= Hacienda La Puente Unified School District =

School district in California

The Hacienda La Puente Unified School District (HLPUSD) is a school district located in Southern California. It is the largest school district in the east San Gabriel Valley in terms of student population, serving 20,000 students from the unincorporated community of Hacienda Heights, portions of the cities of Industry, La Puente and West Covina and portions of the unincorporated communities of Avocado Heights, Valinda and West Puente Valley. The district's headquarters are located in the City Of Industry.
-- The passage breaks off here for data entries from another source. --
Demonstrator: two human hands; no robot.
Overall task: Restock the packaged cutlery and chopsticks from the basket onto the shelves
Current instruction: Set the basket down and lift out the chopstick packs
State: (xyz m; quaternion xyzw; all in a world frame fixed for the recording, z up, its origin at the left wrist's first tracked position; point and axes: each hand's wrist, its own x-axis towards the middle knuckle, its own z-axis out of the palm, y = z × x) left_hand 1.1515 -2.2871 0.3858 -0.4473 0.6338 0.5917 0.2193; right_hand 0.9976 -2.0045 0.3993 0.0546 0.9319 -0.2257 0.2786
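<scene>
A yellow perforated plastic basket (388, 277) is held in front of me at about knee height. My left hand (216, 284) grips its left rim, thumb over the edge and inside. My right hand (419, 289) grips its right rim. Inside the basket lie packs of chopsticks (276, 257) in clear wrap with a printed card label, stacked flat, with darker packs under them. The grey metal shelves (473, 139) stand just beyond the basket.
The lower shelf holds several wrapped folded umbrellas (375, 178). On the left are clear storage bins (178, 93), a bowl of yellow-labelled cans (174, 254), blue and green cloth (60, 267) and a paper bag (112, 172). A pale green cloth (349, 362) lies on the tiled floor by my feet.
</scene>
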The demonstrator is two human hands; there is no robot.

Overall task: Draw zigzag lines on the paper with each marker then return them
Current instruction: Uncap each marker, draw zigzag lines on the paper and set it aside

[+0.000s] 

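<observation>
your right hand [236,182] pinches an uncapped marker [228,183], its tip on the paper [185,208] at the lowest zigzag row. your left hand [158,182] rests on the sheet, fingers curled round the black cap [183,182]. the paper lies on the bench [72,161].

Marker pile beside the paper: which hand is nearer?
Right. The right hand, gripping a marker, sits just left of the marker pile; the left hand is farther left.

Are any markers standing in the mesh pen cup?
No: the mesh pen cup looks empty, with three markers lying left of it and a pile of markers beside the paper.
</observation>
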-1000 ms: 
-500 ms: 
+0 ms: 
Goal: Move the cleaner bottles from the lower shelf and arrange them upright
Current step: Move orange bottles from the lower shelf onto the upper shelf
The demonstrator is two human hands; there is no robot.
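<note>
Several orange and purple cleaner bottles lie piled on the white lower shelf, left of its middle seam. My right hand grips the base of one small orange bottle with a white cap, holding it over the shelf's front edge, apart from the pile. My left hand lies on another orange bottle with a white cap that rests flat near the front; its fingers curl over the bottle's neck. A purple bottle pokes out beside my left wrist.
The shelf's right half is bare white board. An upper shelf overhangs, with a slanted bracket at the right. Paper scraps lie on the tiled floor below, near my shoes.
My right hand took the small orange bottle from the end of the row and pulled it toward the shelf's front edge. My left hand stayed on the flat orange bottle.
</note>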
The school year begins in early August and ends in May, the week before the Memorial Day holiday.

==Schools==
- Comprehensive high schools
- La Puente High School, La Puente
- Los Altos High School, Hacienda Heights
- Glen A. Wilson High School, Hacienda Heights
- William Workman High School, City Of Industry

- Alternative High Schools
- Puente Hills School/Community Day School, La Puente
- Valley Alternative High School, Hacienda Heights
- Stimson Learning Center, Hacienda Heights

- K-8 Schools
- Lassalette School, La Puente
- Fairgrove Academy, La Puente
- Mesa Robles School, Hacienda Heights
- Cedarlane Academy, Hacienda Heights

- Middle schools
- Grandview School, Valinda
- Newton Middle, Hacienda Heights
- Orange Grove Middle, Hacienda Heights
- Sierra Vista Middle, La Puente
- Sparks Middle, La Puente

- Elementary schools
- Baldwin Academy, La Puente, California
- Bixby Elementary, Hacienda Heights
- California Academy, La Puente
- Del Valle Elementary, La Puente
- Kwis Elementary, Hacienda Heights
- Grazide Elementary, Hacienda Heights
- Los Altos Elementary, Hacienda Heights
- Los Molinos Elementary, Hacienda Heights
- Los Robles Academy, Hacienda Heights
- Nelson Elementary, La Puente
- Palm Elementary, Hacienda Heights
- Shadybend Elementary, Hacienda Heights
- Sparks Elementary, La Puente
- Sunset Elementary and Orthopedic Handicapped, La Puente
- Temple Academy, La Puente
- Valinda School of Academics, La Puente
- Wedgeworth Elementary, Hacienda Heights
- Wing Lane Elementary, Valinda
- Workman Elementary, La Puente

==Board of Education==

The Board of Education has five members, each serving a four-year term. Starting with the November 2022 election, members began to be elected by trustee area instead of at-large. This change was made to meet the California Voting Rights Act, and the trustee map was approved on February 10, 2022.

==Recent History==

Since the established changes by the California Voting Rights Act, each trustee is dedicated to serving students and faculty within a respective section of the district. As of the 2024-25 school year, the trustees are as follows.

- Stephanie Serrano (Area 1)
- Nancy Loera (Area 2)
- Adriana Quiñones (Area 3)
- Gino Kwok (Area 4)
- Jeffrey De La Torre (Area 5)

The enrollment numbers for the district's 2024-25 school year show an estimated 15,480 students across the district.